San Francisco Chronicle

Red Cross signs deal for Cerus treatments

- By Rebecca Spalding Rebecca Spalding is a Bloomberg writer. E- mail: rspalding@bloomberg.net

Cerus Corp. rose the most in more than three months after announcing a multiple- year deal to provide the American Red Cross with systems that inactivate viruses in the blood supply.

The agreement, coming amid the Zika virus outbreak, could be worth more than $ 65 million annually if the American Red Cross began treating all the blood it collects with the Concord company’s Intercept system, according to Karen Koski, an analyst at BTIG. Assuming the deal takes three years to be fully implemente­d, it could add 18 percent, or about $ 100 million, to Cerus’s market value of about $ 600 million, Koski said in a note to investors.
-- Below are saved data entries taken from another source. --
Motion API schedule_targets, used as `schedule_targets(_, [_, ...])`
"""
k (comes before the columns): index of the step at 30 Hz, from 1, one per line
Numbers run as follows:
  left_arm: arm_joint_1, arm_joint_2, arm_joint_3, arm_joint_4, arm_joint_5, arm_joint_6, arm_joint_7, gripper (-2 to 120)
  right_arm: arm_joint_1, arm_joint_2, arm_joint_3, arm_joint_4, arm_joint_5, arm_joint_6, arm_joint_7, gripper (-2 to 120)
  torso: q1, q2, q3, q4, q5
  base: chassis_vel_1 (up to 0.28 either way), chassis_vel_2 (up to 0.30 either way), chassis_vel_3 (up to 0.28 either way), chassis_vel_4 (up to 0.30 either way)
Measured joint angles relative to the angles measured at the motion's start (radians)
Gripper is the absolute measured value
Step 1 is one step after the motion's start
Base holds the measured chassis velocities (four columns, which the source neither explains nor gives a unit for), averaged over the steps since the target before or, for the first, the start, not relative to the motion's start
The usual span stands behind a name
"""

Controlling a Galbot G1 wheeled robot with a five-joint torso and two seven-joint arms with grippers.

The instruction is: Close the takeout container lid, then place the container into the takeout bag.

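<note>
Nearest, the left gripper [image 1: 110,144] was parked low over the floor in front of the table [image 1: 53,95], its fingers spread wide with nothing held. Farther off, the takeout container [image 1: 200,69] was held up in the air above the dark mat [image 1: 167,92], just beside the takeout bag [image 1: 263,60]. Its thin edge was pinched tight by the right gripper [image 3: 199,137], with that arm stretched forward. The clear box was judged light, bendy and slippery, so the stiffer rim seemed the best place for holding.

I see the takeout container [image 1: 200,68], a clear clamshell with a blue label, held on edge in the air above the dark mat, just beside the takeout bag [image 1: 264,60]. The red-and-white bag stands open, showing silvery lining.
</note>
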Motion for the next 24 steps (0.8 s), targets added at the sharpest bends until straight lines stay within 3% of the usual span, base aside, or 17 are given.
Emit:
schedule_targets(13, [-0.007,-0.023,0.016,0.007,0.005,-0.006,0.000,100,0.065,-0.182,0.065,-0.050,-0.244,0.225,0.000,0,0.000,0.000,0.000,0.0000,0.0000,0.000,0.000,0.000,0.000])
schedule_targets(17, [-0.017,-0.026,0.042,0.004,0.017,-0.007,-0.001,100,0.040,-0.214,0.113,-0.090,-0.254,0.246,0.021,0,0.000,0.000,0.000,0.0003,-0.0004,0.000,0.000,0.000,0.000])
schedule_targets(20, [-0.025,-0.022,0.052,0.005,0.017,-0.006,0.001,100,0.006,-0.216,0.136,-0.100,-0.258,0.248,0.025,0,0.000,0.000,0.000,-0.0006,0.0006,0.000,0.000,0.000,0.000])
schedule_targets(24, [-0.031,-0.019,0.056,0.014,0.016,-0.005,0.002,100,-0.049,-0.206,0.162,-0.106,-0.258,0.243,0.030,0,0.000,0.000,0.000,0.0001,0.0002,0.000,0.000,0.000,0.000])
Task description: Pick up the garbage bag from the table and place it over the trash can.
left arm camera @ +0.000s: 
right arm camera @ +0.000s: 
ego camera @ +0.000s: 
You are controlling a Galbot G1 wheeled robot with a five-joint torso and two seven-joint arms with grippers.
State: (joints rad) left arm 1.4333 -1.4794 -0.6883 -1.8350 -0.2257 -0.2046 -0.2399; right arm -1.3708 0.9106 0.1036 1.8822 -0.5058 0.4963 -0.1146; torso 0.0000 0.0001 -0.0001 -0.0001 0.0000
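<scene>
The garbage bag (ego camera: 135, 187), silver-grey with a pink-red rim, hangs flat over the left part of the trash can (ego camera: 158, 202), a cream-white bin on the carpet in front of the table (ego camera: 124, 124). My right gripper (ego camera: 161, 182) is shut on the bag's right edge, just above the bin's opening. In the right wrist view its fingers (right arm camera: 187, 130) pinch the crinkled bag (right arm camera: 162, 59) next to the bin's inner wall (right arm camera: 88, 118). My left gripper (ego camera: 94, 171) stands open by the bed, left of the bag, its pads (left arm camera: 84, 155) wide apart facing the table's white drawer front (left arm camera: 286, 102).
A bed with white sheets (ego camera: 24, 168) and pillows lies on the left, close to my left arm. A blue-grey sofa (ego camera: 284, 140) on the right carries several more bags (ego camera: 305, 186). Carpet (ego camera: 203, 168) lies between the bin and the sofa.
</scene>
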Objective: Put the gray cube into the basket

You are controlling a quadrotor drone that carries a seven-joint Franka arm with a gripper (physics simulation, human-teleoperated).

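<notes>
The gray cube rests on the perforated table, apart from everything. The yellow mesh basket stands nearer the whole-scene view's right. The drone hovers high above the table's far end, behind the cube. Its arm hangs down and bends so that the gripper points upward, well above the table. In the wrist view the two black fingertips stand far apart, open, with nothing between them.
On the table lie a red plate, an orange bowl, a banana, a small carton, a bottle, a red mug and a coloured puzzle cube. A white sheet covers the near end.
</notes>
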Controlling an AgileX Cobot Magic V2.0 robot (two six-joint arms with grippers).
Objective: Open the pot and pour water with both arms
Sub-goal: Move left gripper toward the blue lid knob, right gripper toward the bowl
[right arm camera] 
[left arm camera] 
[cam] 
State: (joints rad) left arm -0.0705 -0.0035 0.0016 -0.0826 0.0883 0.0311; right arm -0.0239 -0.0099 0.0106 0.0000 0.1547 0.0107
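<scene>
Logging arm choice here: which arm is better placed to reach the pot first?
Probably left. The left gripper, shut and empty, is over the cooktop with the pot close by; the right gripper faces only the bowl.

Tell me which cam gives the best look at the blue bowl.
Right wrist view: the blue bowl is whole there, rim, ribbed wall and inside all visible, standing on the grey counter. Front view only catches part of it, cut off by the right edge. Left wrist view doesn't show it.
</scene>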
She recommends buying the shares,

The stock jumped nearly 6 percent to close at $ 6.02 per share. It had been up as much as 13 percent, the largest intraday advance since Nov. 2.

The Intercept blood system, which inactivate­s viruses in blood that could otherwise enter the supply without proper testing, was approved by the Food and Drug Administra­tion for platelets and plasma, Cerus said in December. Intercept’s current FDA label lists viruses including HIV, SARS and West Nile, but not Zika.

The Zika virus, linked to a birth defect known as microcepha­ly, was declared a global publicheal­th emergency this month.

“When these outbreaks become mainstream media, the American Red Cross can’t sit on their hands. They have to act to ensure the safety of our blood supply,” Koski said in a telephone interview. They are “being proactive against emerging pathogens we don’t test for and added safety measures for those that we do test for.”

The American Red Cross, which processes about 40 percent of the nation’s blood supply, currently asks people returning from countries where the Zika outbreak is ongoing to not give blood for 28 days.